How many of the lines below contain "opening"? Reply with only that figure.

- - - -

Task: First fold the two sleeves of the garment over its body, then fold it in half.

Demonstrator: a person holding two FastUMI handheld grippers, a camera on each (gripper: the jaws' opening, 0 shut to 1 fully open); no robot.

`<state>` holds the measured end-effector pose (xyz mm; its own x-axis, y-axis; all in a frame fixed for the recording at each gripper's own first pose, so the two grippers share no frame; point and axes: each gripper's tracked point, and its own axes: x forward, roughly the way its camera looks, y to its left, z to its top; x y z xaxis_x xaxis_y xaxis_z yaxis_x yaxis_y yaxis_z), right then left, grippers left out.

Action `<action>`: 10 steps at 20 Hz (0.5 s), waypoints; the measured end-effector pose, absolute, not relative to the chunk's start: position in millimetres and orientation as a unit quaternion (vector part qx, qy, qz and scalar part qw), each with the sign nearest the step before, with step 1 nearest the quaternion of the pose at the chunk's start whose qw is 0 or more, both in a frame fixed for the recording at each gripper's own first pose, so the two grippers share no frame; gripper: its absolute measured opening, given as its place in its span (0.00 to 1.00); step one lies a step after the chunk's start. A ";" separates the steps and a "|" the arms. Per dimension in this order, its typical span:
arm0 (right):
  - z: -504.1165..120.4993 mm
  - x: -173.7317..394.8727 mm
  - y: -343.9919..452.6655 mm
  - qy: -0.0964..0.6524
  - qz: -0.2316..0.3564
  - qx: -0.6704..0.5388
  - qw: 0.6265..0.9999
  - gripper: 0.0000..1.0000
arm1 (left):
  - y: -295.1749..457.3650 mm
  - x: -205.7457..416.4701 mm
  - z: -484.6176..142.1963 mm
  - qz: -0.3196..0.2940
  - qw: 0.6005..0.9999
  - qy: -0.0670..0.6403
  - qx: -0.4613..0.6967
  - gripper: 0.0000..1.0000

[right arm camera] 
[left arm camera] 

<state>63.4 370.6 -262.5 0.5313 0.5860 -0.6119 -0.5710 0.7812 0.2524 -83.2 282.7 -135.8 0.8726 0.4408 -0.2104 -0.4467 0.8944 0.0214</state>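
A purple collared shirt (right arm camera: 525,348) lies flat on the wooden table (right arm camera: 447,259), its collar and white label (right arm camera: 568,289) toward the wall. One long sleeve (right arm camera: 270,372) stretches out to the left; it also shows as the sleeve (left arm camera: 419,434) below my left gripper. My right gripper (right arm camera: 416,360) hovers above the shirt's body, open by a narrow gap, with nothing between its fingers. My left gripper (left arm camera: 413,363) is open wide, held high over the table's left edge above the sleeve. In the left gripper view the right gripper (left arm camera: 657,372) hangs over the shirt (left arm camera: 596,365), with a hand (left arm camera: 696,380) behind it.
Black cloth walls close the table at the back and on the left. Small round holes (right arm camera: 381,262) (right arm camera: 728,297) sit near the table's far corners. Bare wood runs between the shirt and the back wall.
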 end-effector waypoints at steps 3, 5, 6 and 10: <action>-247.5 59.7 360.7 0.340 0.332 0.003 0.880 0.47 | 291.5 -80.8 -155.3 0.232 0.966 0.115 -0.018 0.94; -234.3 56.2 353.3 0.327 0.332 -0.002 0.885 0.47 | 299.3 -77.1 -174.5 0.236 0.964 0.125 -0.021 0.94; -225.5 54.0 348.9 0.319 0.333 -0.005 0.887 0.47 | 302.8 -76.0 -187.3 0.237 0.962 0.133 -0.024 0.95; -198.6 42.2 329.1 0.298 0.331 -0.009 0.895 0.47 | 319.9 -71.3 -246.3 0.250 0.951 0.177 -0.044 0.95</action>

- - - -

Response area » 2